▶ _ASSIGNMENT_
The listing below is to be reproduced in full, exactly as given.

▶ _GIVEN DATA_
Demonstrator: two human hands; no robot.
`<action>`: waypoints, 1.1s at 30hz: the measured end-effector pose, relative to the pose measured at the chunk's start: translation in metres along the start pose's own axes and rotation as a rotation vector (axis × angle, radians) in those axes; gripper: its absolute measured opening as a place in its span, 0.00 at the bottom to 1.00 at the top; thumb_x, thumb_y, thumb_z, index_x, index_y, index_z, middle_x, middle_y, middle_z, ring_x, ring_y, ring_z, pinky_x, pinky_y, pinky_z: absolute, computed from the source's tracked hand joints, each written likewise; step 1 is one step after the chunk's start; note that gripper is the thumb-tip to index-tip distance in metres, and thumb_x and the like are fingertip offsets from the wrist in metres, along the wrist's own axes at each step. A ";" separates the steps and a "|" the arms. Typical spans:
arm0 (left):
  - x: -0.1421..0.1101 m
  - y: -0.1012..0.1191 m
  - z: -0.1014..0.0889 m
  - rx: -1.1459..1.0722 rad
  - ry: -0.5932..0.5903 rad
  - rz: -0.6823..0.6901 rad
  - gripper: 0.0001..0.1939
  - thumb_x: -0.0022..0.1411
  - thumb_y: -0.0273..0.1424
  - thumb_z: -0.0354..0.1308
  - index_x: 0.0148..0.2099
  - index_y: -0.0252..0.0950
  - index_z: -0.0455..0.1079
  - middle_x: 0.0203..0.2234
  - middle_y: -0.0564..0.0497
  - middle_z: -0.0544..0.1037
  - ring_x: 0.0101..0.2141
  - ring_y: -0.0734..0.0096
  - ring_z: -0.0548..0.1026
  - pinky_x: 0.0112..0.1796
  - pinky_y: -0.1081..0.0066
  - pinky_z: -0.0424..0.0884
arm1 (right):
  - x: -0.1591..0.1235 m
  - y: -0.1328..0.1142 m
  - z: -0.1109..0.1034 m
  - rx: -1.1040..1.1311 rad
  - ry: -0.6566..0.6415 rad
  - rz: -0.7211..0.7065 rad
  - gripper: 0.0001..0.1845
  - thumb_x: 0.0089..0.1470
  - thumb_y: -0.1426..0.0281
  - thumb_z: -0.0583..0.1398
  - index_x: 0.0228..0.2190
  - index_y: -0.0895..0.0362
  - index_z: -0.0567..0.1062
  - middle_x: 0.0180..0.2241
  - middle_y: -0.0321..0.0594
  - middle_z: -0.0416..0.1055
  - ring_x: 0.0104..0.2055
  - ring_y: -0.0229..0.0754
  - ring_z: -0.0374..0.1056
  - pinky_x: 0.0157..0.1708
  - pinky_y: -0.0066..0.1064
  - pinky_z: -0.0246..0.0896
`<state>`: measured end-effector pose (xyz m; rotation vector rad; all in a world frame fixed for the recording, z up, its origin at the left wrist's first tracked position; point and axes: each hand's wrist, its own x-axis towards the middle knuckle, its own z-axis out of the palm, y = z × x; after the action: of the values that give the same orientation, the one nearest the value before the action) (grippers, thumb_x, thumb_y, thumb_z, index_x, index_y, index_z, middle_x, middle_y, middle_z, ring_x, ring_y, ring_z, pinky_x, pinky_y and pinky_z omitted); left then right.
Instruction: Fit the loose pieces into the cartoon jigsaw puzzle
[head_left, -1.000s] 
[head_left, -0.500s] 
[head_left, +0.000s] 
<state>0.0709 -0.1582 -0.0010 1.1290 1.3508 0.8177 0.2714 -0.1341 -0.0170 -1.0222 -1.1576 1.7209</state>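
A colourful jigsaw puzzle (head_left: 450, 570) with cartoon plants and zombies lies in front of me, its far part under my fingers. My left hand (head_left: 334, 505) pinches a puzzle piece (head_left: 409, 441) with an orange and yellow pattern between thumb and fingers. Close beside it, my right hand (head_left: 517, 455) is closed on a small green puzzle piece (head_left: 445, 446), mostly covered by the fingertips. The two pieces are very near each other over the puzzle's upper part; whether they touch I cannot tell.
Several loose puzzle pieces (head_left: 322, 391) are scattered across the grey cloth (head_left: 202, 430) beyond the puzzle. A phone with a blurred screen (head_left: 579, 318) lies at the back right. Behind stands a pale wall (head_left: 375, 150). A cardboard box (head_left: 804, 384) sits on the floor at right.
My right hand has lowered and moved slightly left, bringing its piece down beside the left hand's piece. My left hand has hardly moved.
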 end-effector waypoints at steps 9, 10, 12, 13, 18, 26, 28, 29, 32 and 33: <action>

▶ _ANSWER TO THIS PROBLEM_
Demonstrator: two human hands; no robot.
`<action>`: waypoints, 1.1s at 30hz: the measured end-effector pose, relative to the pose measured at the chunk's start: translation in metres along the start pose's own axes and rotation as a rotation vector (axis × angle, radians) in those axes; gripper: its absolute measured opening as a place in its span, 0.00 at the bottom to 1.00 at the top; thumb_x, thumb_y, thumb_z, index_x, index_y, index_z, middle_x, middle_y, middle_z, ring_x, ring_y, ring_z, pinky_x, pinky_y, pinky_z: absolute, computed from the source's tracked hand joints, each written likewise; step 1 is one step after the chunk's start; note that gripper is the thumb-tip to index-tip distance in metres, and thumb_x and the like are fingertip offsets from the wrist in metres, along the wrist's own axes at each step. A ";" separates the steps and a "|" the arms. Typical spans:
arm0 (left):
  - x: -0.1421..0.1101 m
  - y: -0.1012..0.1191 m
  - z: -0.1014..0.0889 m
  - rx: -1.1459..1.0722 rad
  - ry: -0.5932..0.5903 rad
  - rz: -0.6823..0.6901 rad
  - gripper: 0.0001..0.1939
  - thumb_x: -0.0022..0.1411
  - thumb_y: -0.0273..0.1424
  - thumb_z: -0.0354..0.1308
  - index_x: 0.0148..0.2099
  - index_y: -0.0252..0.0950
  - index_z: -0.0455..0.1079
  - middle_x: 0.0203..0.2234
  - middle_y: -0.0564..0.0497
  - middle_z: -0.0544..0.1037
  - ring_x: 0.0101..0.2141
  - ring_y: -0.0734..0.0096
  - ring_z: -0.0548..0.1026
  - pinky_x: 0.0112..0.1796
  - pinky_y: -0.1081..0.0066
  - pinky_z: -0.0424..0.0884
arm1 (right):
  - x: -0.1591..0.1235 m
  - y: -0.1328..0.1142 m
  - z: -0.1109..0.1034 m
  - rx: -1.1040..1.1311 rad
  - ry: -0.6566..0.6415 rad
  - rz: -0.7211..0.7065 rad
  - gripper: 0.0001..0.1845
  - thumb_x: 0.0089..0.1470
  - thumb_y: -0.1426..0.0281
  - thumb_z: -0.0583..0.1398
  - index_x: 0.0228..0.2190
  - index_y: -0.0895..0.0362
  - index_z: -0.0567..0.1062
  - middle_x: 0.0180..0.2241
  - middle_y: -0.0321..0.0594
  - middle_z: -0.0416..0.1055
  - ring_x: 0.0104..0.2055
  - ring_y: -0.0229..0.0754
  - ring_z: -0.0374..0.1056
  - pinky_x: 0.0157..0.1708
  - pinky_y: -0.0066..0.1064
  - pinky_z: -0.0246..0.0896
`<state>`: measured end-effector pose (xyz m; rotation vector rad; all in a world frame fixed for the recording, z up, its origin at the left wrist's first tracked position; point and axes: each hand's wrist, its own x-axis towards the middle knuckle, its own z-axis out of the palm, y = z × x; after the action: of the values that give the same orientation, the one nearest the value before the action) (grippers, thumb_x, thumb_y, thumb_z, index_x, index_y, index_z, middle_x, middle_y, middle_z, ring_x, ring_y, ring_z, pinky_x, pinky_y and pinky_z omitted); left then right.
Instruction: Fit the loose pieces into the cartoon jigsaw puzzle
[head_left, -1.000s] 
[head_left, -0.500s] 
[head_left, +0.000s] 
<state>0.0709 -0.1582 -0.0010 1.1290 1.3508 0.8177 0.2714 -0.1341 -0.0170 -1.0222 -1.1576 1.7209</state>
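A colourful jigsaw puzzle (head_left: 450, 570) with cartoon plants and zombies lies in front of me, its far part under my fingers. My left hand (head_left: 334, 505) pinches a puzzle piece (head_left: 409, 441) with an orange and yellow pattern between thumb and fingers. Close beside it, my right hand (head_left: 517, 455) is closed on a small green puzzle piece (head_left: 445, 446), mostly covered by the fingertips. The two pieces are very near each other over the puzzle's upper part; whether they touch I cannot tell.
Several loose puzzle pieces (head_left: 322, 391) are scattered across the grey cloth (head_left: 202, 430) beyond the puzzle. A phone with a blurred screen (head_left: 579, 318) lies at the back right. Behind stands a pale wall (head_left: 375, 150). A cardboard box (head_left: 804, 384) sits on the floor at right.
My right hand has lowered and moved slightly left, bringing its piece down beside the left hand's piece. My left hand has hardly moved.
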 end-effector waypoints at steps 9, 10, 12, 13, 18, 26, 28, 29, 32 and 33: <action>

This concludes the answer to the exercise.